Nadia never considered ending her own life, but she said she wished the militants would do it for her. “I did not want to kill myself — but I wanted them to kill me.”
Every morning in Mosul, the women would be required to wash. Then, Nadia says, they would be taken to the Shari‘a court, where they would be photographed. The photographs would be posted on a wall in the court, along with the phone number of whichever militant or commander currently owned each woman, so that fighters could swap women among themselves.
One day, it was her turn. She was sitting in a room with all the other women, looking down. She was wearing a pink jacket. A fighter came in. “He told me, ‘The woman in the pink jacket, stand up for me,’” Nadia says. “When I raised my head I looked at him, this huge man, and I shouted and screamed.” He was very big, she says, with long hair and a long beard.
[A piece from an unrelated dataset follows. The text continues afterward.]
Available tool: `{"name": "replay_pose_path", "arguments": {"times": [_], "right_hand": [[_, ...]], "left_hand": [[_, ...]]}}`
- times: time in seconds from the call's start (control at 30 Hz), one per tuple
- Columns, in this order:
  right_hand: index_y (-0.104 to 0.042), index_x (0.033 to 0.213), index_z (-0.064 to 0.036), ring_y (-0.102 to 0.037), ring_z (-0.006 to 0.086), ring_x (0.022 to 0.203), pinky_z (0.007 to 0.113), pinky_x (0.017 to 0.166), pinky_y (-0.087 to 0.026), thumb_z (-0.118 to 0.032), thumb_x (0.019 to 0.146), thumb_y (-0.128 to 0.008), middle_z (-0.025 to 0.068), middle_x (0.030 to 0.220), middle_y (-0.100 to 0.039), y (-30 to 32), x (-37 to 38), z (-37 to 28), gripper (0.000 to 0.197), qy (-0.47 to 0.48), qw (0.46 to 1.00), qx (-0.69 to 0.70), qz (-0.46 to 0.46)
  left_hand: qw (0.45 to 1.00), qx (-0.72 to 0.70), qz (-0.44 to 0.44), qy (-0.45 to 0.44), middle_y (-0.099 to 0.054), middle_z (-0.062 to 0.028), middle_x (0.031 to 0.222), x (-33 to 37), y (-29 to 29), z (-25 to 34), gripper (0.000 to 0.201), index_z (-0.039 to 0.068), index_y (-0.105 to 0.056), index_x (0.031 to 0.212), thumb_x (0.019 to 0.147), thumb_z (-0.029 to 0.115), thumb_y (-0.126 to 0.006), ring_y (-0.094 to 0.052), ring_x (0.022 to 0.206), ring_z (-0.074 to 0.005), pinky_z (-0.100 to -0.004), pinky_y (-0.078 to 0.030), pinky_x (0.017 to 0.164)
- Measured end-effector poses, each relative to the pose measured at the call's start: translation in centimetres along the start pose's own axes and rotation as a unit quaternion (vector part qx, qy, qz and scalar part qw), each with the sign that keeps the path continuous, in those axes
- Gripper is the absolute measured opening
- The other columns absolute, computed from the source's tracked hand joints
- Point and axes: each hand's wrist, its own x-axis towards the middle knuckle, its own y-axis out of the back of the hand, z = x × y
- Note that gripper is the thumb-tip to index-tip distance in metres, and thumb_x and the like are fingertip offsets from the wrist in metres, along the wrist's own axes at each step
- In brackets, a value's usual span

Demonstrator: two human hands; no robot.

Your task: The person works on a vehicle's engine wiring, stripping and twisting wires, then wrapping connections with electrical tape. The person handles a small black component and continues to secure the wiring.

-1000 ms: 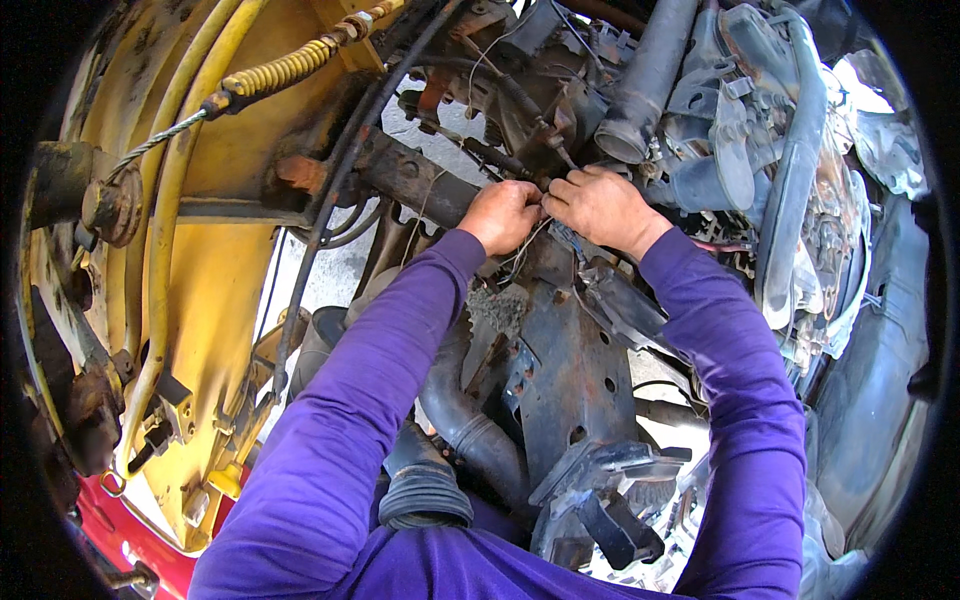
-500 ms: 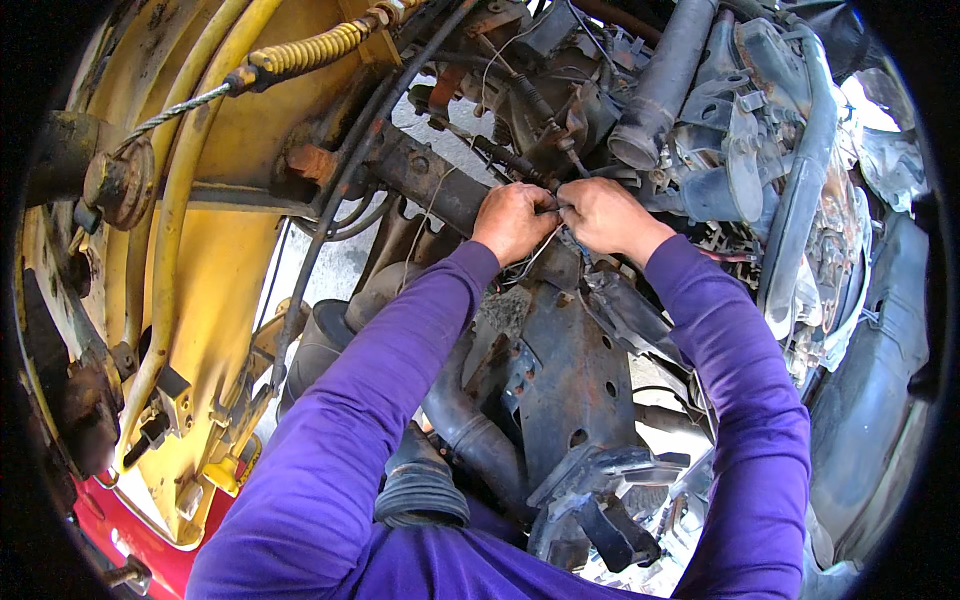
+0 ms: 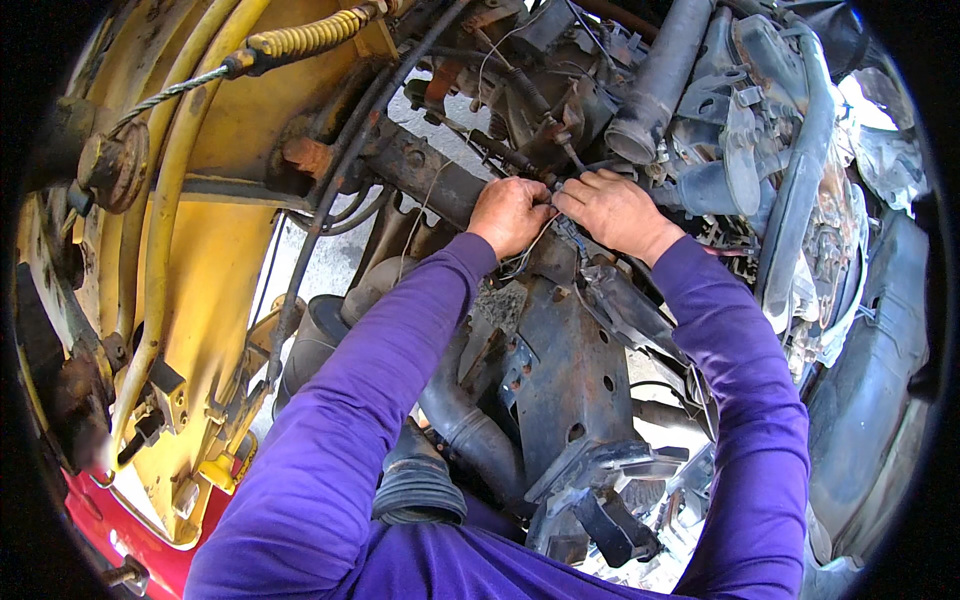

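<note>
Both hands meet over the dark frame of a vehicle, their fingertips almost touching. My left hand (image 3: pixel 508 215) is closed in a pinch, thumb against the forefinger. Opposite it, my right hand (image 3: pixel 622 215) is closed with its fingers bent and its back turned up. Thin wires (image 3: pixel 541 236) come out below the fingertips, and the hands pinch this wiring. The exact spot they grip is mostly hidden by the fingers. Just behind the hands runs a dark rod (image 3: pixel 568 148).
Yellow metal panels (image 3: pixel 200 330) with yellow hoses (image 3: pixel 163 220) and a coiled cable guard (image 3: pixel 310 38) stand at left. A grey pipe (image 3: pixel 660 85) and a dirty engine (image 3: pixel 800 250) lie at right. Below are a drilled frame plate (image 3: pixel 570 380) and a ribbed rubber hose (image 3: pixel 420 490).
My right hand has shifted slightly, its fingers tilting and its back showing more. The left hand keeps its pinch almost in place. The view has moved a little.
</note>
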Motion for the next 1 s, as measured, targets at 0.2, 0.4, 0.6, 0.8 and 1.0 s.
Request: {"name": "replay_pose_path", "arguments": {"times": [0.2, 0.4, 0.6, 0.8, 1.0], "right_hand": [[-0.067, 0.095, -0.0133, -0.062, 0.0189, 0.093, 0.035, 0.086, -0.05, -0.018, 0.084, -0.059, 0.0004, 0.097, -0.063, -0.1, 0.7, 1.0, 0.014, 0.093, 0.995, -0.036, 0.026], [-0.066, 0.09, -0.0108, -0.061, 0.0235, 0.089, 0.039, 0.086, -0.05, -0.021, 0.081, -0.063, 0.0033, 0.09, -0.062, -0.5, 2.2, 1.3, 0.013, 0.122, 0.992, 0.013, 0.013], [-0.065, 0.088, -0.0017, -0.068, 0.0409, 0.086, 0.052, 0.078, -0.053, -0.024, 0.081, -0.065, 0.0194, 0.086, -0.068, -2.0, 2.1, -1.8, 0.024, -0.175, 0.967, 0.186, -0.005], [-0.068, 0.097, 0.0031, -0.067, 0.0468, 0.094, 0.055, 0.083, -0.052, -0.038, 0.093, -0.056, 0.0273, 0.096, -0.07, -1.1, 3.0, -2.2, 0.043, -0.374, 0.885, 0.269, -0.068], [-0.061, 0.103, 0.001, -0.065, 0.0496, 0.091, 0.057, 0.079, -0.051, -0.028, 0.1, -0.054, 0.0288, 0.091, -0.068, -0.1, -2.1, -4.5, 0.03, -0.463, 0.822, 0.313, 0.108]], "left_hand": [[0.999, 0.007, -0.031, 0.0, -0.07, -0.0226, 0.089, 0.0, 0.4, -0.1, 0.022, 0.002, -0.073, 0.096, 0.082, 0.019, -0.07, -0.068, 0.088, -0.0416, -0.0487, -0.054, 0.079], [0.998, -0.026, -0.049, 0.007, -0.069, -0.0237, 0.087, 0.0, 0.7, -0.4, 0.021, 0.001, -0.072, 0.094, 0.083, 0.018, -0.069, -0.067, 0.088, -0.0421, -0.0485, -0.053, 0.078], [0.999, -0.044, -0.026, -0.002, -0.069, -0.0235, 0.088, -0.1, 0.4, -0.7, 0.022, -0.001, -0.072, 0.09, 0.082, 0.019, -0.07, -0.068, 0.086, -0.0408, -0.0459, -0.054, 0.077], [0.997, -0.052, -0.039, 0.036, -0.071, -0.022, 0.089, 0.0, 0.6, -0.1, 0.024, -0.001, -0.074, 0.092, 0.082, 0.021, -0.072, -0.071, 0.083, -0.0363, -0.042, -0.055, 0.077], [0.996, -0.018, -0.079, 0.021, -0.071, -0.0223, 0.085, 0.5, 1.5, 0.4, 0.029, 0.001, -0.076, 0.093, 0.084, 0.029, -0.073, -0.072, 0.081, -0.0346, -0.0411, -0.055, 0.076]]}}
She was sitting with her three nieces, they all held on to each other as the big man tried to drag her from the group. “They were beating us with sticks while we were holding one another,” she says. “He took me by force to the ground floor, and they were writing the names of those they were taking.”
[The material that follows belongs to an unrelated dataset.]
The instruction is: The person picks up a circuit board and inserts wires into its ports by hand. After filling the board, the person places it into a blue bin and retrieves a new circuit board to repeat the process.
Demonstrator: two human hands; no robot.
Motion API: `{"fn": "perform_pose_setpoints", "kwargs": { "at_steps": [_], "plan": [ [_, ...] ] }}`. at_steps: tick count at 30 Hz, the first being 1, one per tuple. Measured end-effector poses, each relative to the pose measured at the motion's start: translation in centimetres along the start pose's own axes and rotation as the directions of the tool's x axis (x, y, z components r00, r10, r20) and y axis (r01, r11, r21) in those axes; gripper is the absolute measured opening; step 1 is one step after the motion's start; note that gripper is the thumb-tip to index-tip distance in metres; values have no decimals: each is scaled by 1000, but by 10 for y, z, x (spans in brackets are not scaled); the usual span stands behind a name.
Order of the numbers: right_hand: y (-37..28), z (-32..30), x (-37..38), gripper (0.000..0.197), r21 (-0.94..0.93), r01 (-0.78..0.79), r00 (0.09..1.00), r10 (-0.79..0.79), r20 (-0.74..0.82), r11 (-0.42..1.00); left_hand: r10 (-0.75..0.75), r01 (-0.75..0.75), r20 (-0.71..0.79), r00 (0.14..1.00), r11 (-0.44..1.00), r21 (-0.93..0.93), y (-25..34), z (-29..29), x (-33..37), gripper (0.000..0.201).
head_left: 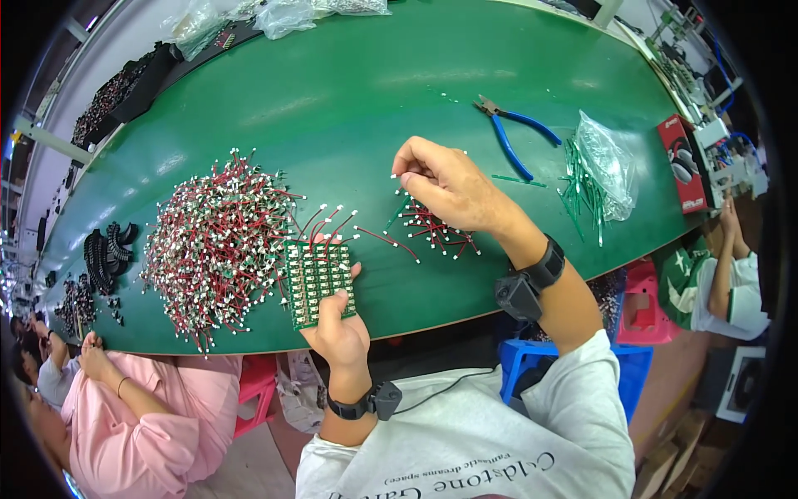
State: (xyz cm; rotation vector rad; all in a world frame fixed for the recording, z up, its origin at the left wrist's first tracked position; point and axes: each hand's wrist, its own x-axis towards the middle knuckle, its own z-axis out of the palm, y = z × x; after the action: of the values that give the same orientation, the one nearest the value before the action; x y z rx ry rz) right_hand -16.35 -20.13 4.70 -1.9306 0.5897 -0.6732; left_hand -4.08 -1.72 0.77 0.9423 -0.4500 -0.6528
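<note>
My left hand (339,334) grips a green circuit board panel (317,279) by its near right corner, thumb on top. Rows of small white parts cover the panel, and several red wires with white plugs stick out past its far edge. Over the table to the right, my right hand (453,187) is closed in a pinch, with a tiny white bit at its fingertips; what it holds is too small to make out. Below that hand lies a small heap of red-wired boards (436,229), partly hidden by it. A large pile of similar wired boards (220,249) spreads left of the panel.
Blue-handled cutters (517,137) lie beyond my right hand. Green strips (584,187) and a clear plastic bag (605,162) are further right, near a red box (683,162). Black parts (104,256) sit at far left. A person in pink (150,416) sits to the left.
</note>
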Motion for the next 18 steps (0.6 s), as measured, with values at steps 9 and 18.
{"fn": "perform_pose_setpoints", "kwargs": {
  "at_steps": [9,18],
  "plan": [
    [-22,13,-6,9,-16,59,998,-58,15,998,-1,3,-23,1000,999,53,2,-2,3,68],
    [-38,79,-34,10,-138,501,862,-507,-11,854,-10,13,96,995,999,-32,-2,-1,4,76]
  ]
}}
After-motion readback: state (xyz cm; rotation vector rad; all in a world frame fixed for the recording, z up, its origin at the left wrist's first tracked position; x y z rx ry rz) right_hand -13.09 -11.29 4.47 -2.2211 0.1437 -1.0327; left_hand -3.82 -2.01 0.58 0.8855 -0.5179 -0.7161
As she was struggling with the big man, she saw a pair of small feet. It was another ISIS fighter, also there to get a Yezidi slave. Nadia, desperate, wanted to go with him because he had a smaller build than the first man. “I basically jumped on his feet, and I told him, I begged him, ‘Free me from this huge person, take me for yourself and I will do whatever you want,’” she says. “Then he took me for himself.”
Nadia’s new captor was tall and thin, with long hair but a trimmed beard. Something flickers over her face when she describes his “ugly mouth” with “teeth coming out of his lips.” I can’t tell whether it is laughter or pain.
This new man kept Nadia in a room with two doors. He prayed five times a day. He had a wife and a daughter named Sara, but Nadia never met them. One day he took her to his parents’ house in Mosul. “Then he one day forced me to dress for him and put make-up, I did, and in that black night, he did it,” she testified.
She told the hushed room that she tried to escape the rape and torture, but was captured. “That night, he beat me up, forced to undress, and put me in a room with six militants,” she told said in her testimony. “They continued to commit crimes to my body until I became unconscious.”
Nadia tells me none of her captors exhibited an ounce of regret for what they did to her. When one ISIS fighter was asked whether she was his wife, he announced, “‘This is not my wife, she is my sabia, she is my slave,’” Nadia recalls. “And then he fired shots in the sky, as a sign of happiness.”
She was finally able to escape in November 2014 after one of her captors left his house unlocked, and she sneaked away to safety. She was then transported to a refugee camp (she is purposely vague about how she got from captivity to the camp, perhaps to protect anyone who helped her) where she was selected for a program that takes refugees to Germany. Now she’s living near Stuttgart, but she does not feel at home there. “I left everyone, all the family members who are still in the camps, I left them,” she says. “But it’s better than the poverty and suffering that people endure in the camps.” She’s been brought to the U.S. to raise awareness about the plight of Yezidi girls still in captivity.
Nadia does not celebrate Christmas, but she has learned about the holiday since she’s been living in Germany. And she has a message for anyone celebrating Christmas this year: “If they’re celebrating and they want to help the poor, then they should help us.”